The task:
Please transcribe the lines below exactly, and leave every image behind.
---------- Dataset extract ----------
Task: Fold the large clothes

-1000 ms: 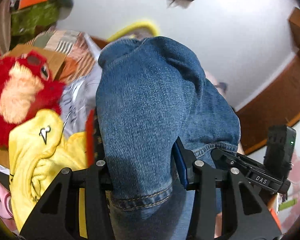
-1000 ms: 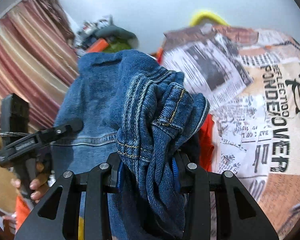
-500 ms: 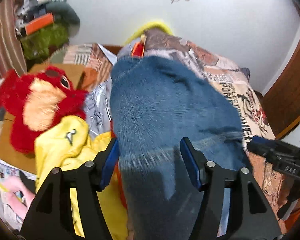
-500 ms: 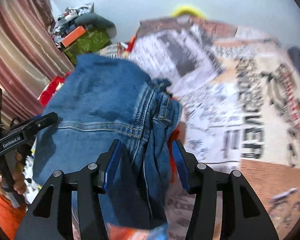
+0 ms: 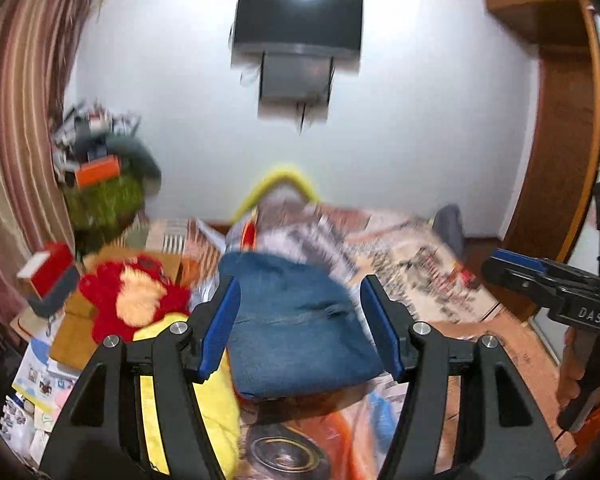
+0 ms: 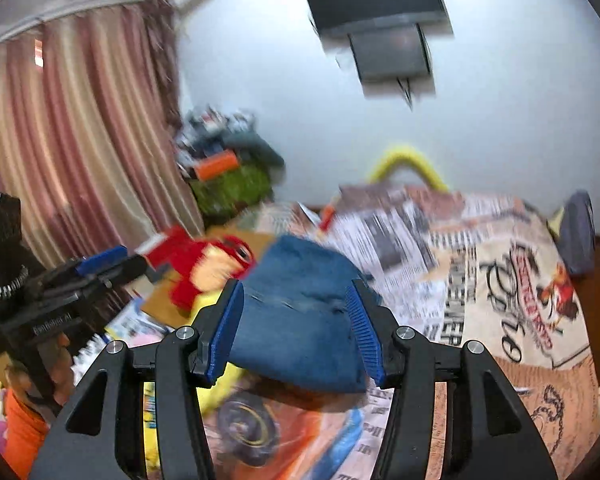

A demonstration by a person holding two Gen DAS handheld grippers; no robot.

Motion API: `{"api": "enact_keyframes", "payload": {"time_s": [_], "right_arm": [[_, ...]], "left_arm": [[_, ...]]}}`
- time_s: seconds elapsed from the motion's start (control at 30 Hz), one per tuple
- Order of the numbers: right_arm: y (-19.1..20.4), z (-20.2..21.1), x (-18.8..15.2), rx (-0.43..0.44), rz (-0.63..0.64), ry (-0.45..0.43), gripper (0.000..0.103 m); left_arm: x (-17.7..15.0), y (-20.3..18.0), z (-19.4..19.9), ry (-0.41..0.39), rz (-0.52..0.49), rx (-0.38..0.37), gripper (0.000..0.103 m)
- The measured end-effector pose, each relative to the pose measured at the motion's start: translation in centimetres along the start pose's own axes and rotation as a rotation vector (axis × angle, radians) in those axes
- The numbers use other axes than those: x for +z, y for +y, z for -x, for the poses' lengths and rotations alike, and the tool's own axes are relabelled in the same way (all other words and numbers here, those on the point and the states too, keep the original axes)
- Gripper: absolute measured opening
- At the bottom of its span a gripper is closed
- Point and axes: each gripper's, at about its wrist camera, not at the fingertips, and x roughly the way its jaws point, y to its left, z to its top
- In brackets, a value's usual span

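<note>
So both my grippers are spread wide with nothing in them: the left gripper has its blue pads apart, and the right gripper is the same. Just past the fingertips, the folded jeans sit in a chunky blue bundle on the bed, which is covered in a newspaper-print blanket with orange patches. The jeans show up between the fingers in both views but aren't touching either pad as far as I can tell. To the left of the jeans there's a yellow garment, and behind that a red plush toy on some cardboard. Further back in the left corner is a heap of stuff by the striped curtain, and up on the white wall hangs a TV. Everything's a bit motion-blurred.
</note>
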Motion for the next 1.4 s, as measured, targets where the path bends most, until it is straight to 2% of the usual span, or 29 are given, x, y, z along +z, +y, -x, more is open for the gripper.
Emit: {"api": "enact_keyframes", "payload": {"time_s": [0.1, 0.27, 0.4, 0.47, 0.5, 0.53, 0.57, 0.6, 0.63, 0.8, 0.93, 1.4], "right_arm": [[1.8, 3.9, -0.6, 0.022, 0.022, -0.091, 0.049], [3.7, 9.1, -3.2, 0.045, 0.029, -0.201, 0.049], [5.0, 11.5, -5.0, 0.022, 0.042, -0.237, 0.049], [5.5, 11.9, -5.6, -0.013, 0.067, -0.251, 0.049], [5.8, 12.1, -5.8, -0.03, 0.076, -0.256, 0.05], [5.9, 12.2, -6.0, -0.045, 0.079, -0.259, 0.05], [6.1, 12.3, -6.1, -0.057, 0.077, -0.261, 0.051], [6.1, 12.4, -6.2, -0.067, 0.072, -0.262, 0.059], [6.1, 12.3, -6.3, -0.086, 0.064, -0.264, 0.071], [6.3, 12.2, -6.5, -0.163, 0.07, -0.277, 0.087], [6.8, 12.5, -6.8, -0.193, 0.093, -0.285, 0.098], [6.9, 12.7, -7.5, -0.197, 0.107, -0.274, 0.1]], "left_arm": [[-0.4, -1.9, 4.8, -0.083, -0.003, -0.007, 0.061], [-3.0, -5.4, 11.5, -0.236, -0.053, 0.053, 0.062], [-5.6, -7.1, 14.7, -0.28, -0.046, 0.06, 0.062], [-6.4, -7.5, 15.6, -0.293, -0.035, 0.06, 0.068], [-6.9, -7.8, 16.1, -0.301, -0.034, 0.071, 0.078], [-7.2, -7.9, 16.5, -0.309, -0.034, 0.088, 0.091], [-7.6, -8.1, 16.9, -0.327, -0.037, 0.115, 0.097], [-8.1, -8.3, 17.4, -0.349, -0.04, 0.14, 0.103], [-8.4, -8.4, 17.6, -0.362, -0.039, 0.152, 0.103], [-8.7, -8.2, 17.8, -0.32, -0.015, 0.127, 0.103], [-9.5, -8.5, 18.2, -0.315, -0.026, 0.154, 0.103], [-10.5, -8.5, 17.7, -0.282, -0.01, 0.168, 0.103]]}}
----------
Task output:
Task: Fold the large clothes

-1000 ms: 
-1000 ms: 
-500 ms: 
-500 ms: 
+0 ms: 
+0 ms: 

A demonstration by a person holding two Gen DAS handheld grippers; no robot.

Motion API: `{"api": "enact_keyframes", "payload": {"time_s": [_], "right_arm": [[_, ...]], "left_arm": [[_, ...]]}}`
- time_s: seconds elapsed from the motion's start (control at 30 Hz), one per tuple
- Order of the numbers: right_arm: y (-19.1..20.4), z (-20.2..21.1), x (-18.8..15.2), rx (-0.43..0.44), rz (-0.63..0.64), ry (-0.45..0.43), gripper (0.000..0.103 m); left_arm: x (-17.7..15.0), y (-20.3..18.0), z (-19.4..19.9), ry (-0.41..0.39), rz (-0.52..0.49), rx (-0.38..0.37), gripper (0.000..0.103 m)
- The measured end-effector pose, each relative to the pose measured at the motion's start: translation in centimetres along the start pose's own axes and rotation as a rotation vector (axis × angle, radians) in those axes
- The numbers use other axes than those: x for +z, y for +y, z for -x, for the poses' lengths and rotations alike, and the tool's own axes are relabelled in the same way (all other words and numbers here, those on the point and the states too, keep the original axes)
- Gripper: absolute measured opening
- At the bottom of its span a gripper is closed
- Point and axes: each gripper's, at about its wrist camera, not at the fingertips, and x roughly the way its jaws point, y to its left, z to its top
- In brackets, a value's usual span

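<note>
So both my grippers are spread wide with nothing in them: the left gripper has its blue pads apart, and the right gripper is the same. Just past the fingertips, the folded jeans sit in a chunky blue bundle on the bed, which is covered in a newspaper-print blanket with orange patches. The jeans show up between the fingers in both views but aren't touching either pad as far as I can tell. To the left of the jeans there's a yellow garment, and behind that a red plush toy on some cardboard. Further back in the left corner is a heap of stuff by the striped curtain, and up on the white wall hangs a TV. Everything's a bit motion-blurred.
</note>
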Motion for the next 1.4 s, as measured, targets where the path bends most, until it is straight to 2% of the usual span, or 29 are given, x, y, z along +z, +y, -x, more is open for the gripper.
Emit: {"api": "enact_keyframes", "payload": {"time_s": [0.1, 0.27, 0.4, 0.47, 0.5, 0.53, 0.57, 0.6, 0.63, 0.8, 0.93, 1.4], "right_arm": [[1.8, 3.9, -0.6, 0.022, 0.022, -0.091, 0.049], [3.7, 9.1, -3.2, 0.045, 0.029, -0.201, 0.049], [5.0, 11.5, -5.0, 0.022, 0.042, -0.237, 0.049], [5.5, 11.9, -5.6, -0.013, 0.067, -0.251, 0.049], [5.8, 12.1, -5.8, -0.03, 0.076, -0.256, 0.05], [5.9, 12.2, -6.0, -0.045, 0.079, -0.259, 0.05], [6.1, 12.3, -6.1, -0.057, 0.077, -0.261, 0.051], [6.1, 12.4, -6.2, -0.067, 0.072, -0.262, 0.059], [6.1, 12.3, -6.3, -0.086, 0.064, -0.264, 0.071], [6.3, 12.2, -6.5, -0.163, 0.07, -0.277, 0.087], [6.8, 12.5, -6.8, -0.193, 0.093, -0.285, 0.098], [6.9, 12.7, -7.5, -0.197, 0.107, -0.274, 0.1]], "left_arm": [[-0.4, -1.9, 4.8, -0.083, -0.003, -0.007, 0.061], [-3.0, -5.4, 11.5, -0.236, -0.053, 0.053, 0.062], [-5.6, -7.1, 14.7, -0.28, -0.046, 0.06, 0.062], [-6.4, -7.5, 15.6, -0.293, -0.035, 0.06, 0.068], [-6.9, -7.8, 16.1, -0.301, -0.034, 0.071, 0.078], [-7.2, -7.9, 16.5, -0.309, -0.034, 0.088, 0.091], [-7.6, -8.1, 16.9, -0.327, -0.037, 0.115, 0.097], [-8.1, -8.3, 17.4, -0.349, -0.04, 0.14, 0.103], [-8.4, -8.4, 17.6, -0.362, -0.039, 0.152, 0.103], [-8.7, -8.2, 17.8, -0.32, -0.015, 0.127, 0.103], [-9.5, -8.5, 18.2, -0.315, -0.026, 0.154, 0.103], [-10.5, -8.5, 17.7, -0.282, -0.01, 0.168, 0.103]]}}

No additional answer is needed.